- **WORK ORDER**: Once the images are removed, set down everything else in the listing below exactly.

- **SUPPLIED DATA**:
=== Section Start ===

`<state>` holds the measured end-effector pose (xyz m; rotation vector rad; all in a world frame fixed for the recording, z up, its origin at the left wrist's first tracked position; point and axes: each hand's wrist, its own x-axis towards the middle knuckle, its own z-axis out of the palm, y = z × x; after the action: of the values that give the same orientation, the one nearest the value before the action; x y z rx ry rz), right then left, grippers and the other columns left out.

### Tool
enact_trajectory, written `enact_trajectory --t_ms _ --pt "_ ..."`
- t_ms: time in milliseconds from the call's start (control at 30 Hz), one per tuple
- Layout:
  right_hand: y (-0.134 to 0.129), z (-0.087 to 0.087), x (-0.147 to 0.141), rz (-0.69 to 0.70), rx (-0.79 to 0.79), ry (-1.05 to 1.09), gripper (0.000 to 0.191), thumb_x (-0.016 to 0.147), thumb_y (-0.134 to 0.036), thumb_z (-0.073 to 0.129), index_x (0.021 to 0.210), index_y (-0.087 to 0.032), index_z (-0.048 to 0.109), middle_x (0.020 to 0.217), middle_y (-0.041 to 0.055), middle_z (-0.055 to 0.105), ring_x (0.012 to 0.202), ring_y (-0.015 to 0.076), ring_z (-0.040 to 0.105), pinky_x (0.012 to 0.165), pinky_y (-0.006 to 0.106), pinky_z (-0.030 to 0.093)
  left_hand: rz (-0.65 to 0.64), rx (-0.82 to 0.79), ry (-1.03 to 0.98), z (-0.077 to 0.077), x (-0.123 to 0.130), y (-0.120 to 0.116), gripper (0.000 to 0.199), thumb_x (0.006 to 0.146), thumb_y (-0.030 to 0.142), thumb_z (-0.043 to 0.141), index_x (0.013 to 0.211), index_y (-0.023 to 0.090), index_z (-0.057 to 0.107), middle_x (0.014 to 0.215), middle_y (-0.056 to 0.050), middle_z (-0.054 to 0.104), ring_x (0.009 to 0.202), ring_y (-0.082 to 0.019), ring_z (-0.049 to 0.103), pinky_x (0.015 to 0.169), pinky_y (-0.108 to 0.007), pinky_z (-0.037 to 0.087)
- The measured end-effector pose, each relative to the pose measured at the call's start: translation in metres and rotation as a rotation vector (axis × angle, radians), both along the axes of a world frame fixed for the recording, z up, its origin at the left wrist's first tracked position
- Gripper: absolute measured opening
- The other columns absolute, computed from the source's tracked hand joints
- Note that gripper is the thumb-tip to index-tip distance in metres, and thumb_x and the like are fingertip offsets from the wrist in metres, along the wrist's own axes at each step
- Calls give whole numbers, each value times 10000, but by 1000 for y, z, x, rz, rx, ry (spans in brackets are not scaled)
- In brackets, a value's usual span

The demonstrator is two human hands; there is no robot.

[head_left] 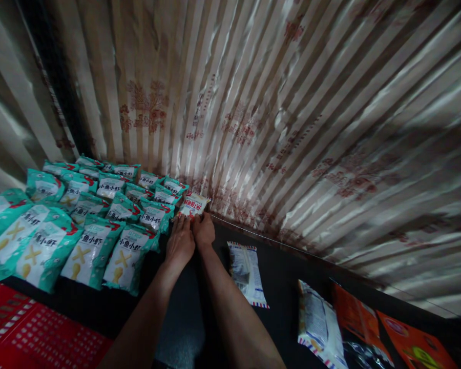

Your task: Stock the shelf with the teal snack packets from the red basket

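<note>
A small white-and-red snack bag [193, 205] lies tilted at the right end of the rows of teal bags, close to the draped wall. My left hand [180, 240] grips its lower left edge, knuckles up and fingertips partly hidden. Close beside it, my right hand [204, 230] has its fingers curled round the lower right edge of the same bag. Teal-and-white snack bags [123, 256] stand in several packed rows just left of my hands.
On the black surface [280, 277], a white snack bag with striped ends [248, 271] lies right of my forearms. Farther right are a similar bag [319, 325] and orange packages [413, 341]. A red perforated basket [49, 335] is at lower left. Striped, creased sheeting [253, 102] covers the wall.
</note>
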<state>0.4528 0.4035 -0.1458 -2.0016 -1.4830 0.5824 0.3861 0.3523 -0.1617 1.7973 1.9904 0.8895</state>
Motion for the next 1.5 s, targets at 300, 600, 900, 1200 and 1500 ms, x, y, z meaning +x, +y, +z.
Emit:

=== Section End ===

- **COMPLETED TASK**:
`<state>` holds the measured end-effector pose (xyz m; rotation vector rad; all in a world frame fixed for the recording, z up, its origin at the left wrist's first tracked position; point and axes: each hand's wrist, its own x-axis towards the middle knuckle, its own z-axis out of the palm, y = z × x; after the action: of the values that give the same orientation, the one nearest the value before the action; x y z rx ry rz), right then left, grippers and the other columns left out.

### Tool
enact_trajectory, written `enact_trajectory --t_ms _ --pt "_ ..."`
- t_ms: time in milliseconds from the call's start (control at 30 Hz), one per tuple
- Layout:
  right_hand: y (-0.134 to 0.129), z (-0.087 to 0.087), x (-0.147 to 0.141), rz (-0.69 to 0.70), rx (-0.79 to 0.79), ry (-1.05 to 1.09), gripper (0.000 to 0.191), thumb_x (-0.016 to 0.147), thumb_y (-0.134 to 0.036), thumb_z (-0.073 to 0.129), index_x (0.021 to 0.210), index_y (-0.087 to 0.032), index_z (-0.048 to 0.109), middle_x (0.020 to 0.217), middle_y (-0.041 to 0.055), middle_z (-0.055 to 0.105), ring_x (0.012 to 0.202), ring_y (-0.015 to 0.076), ring_z (-0.040 to 0.105), pinky_x (0.012 to 0.165), pinky_y (-0.006 to 0.106), pinky_z (-0.030 to 0.093)
  left_hand: rz (-0.65 to 0.64), rx (-0.82 to 0.79), ry (-1.03 to 0.98), z (-0.077 to 0.077), x (-0.123 to 0.130), y (-0.120 to 0.116), gripper (0.000 to 0.199), thumb_x (0.006 to 0.146), thumb_y (-0.030 to 0.142), thumb_z (-0.043 to 0.141), index_x (0.013 to 0.211), index_y (-0.023 to 0.090), index_z (-0.057 to 0.107), middle_x (0.014 to 0.215), middle_y (-0.056 to 0.050), middle_z (-0.054 to 0.104), ring_x (0.009 to 0.202), ring_y (-0.082 to 0.019), ring_z (-0.049 to 0.103), pinky_x (0.015 to 0.169), pinky_y (-0.108 to 0.007), pinky_z (-0.037 to 0.087)
- The measured end-effector pose, each relative to the pose measured at the call's start: translation in metres and rotation as a rotation vector (axis × angle, radians), both along the axes of a world frame fixed for the recording, z up, its origin at the left wrist's first tracked position
- Gripper: absolute measured opening
- The other columns absolute, computed from the source's tracked hand joints
- Note that gripper is the thumb-tip to index-tip distance in metres, and thumb_x and the like are fingertip offsets from the wrist in metres, along the wrist's own axes at each step
- Calls give whole numbers, each value times 10000, but by 1000 for y, z, x, rz, rx, ry (spans in brackets are not scaled)
- In brackets, a value's usual span

The demonstrator is two human hands; there is no robot.

[head_left] 

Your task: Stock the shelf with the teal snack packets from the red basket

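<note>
A small white-and-red snack bag [193, 205] lies tilted at the right end of the rows of teal bags, close to the draped wall. My left hand [180, 240] grips its lower left edge, knuckles up and fingertips partly hidden. Close beside it, my right hand [204, 230] has its fingers curled round the lower right edge of the same bag. Teal-and-white snack bags [123, 256] stand in several packed rows just left of my hands.
On the black surface [280, 277], a white snack bag with striped ends [248, 271] lies right of my forearms. Farther right are a similar bag [319, 325] and orange packages [413, 341]. A red perforated basket [49, 335] is at lower left. Striped, creased sheeting [253, 102] covers the wall.
</note>
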<state>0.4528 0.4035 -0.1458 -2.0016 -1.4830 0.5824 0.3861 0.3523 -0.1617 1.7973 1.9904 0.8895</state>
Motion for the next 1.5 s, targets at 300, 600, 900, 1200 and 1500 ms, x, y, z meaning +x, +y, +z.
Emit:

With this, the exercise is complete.